**How to complete this task**
Count each line below that has the word "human" in it, and give only the total.

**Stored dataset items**

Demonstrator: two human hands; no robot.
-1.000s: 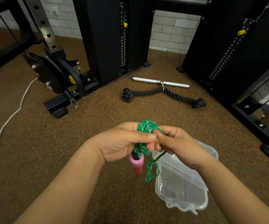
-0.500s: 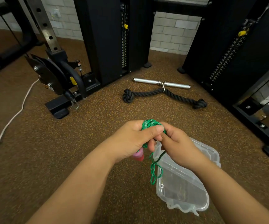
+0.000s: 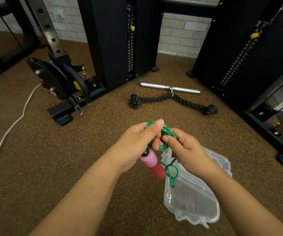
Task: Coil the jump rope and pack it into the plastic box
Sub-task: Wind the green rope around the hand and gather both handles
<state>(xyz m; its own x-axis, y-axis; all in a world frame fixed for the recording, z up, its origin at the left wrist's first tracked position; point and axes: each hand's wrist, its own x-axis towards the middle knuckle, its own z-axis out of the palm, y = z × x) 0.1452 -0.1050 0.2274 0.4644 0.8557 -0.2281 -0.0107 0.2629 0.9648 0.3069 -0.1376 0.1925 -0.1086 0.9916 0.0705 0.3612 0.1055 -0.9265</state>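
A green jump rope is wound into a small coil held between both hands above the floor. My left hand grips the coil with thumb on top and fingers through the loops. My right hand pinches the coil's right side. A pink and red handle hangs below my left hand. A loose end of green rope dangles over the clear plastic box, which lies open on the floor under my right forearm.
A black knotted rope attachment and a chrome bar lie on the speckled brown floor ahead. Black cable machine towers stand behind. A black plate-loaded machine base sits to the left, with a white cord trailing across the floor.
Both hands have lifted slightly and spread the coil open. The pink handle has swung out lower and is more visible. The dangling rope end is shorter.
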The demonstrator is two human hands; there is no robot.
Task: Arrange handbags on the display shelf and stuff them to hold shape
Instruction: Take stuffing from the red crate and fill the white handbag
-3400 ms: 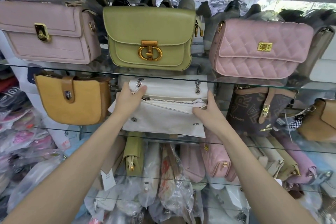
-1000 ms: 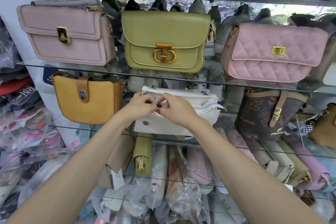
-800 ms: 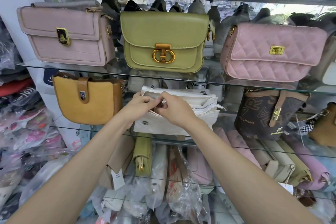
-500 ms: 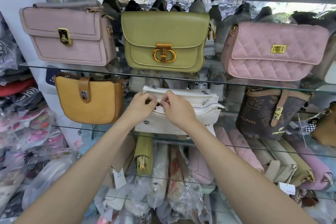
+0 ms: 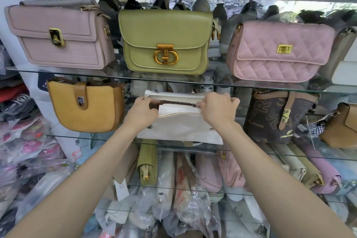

**Exercise response**
2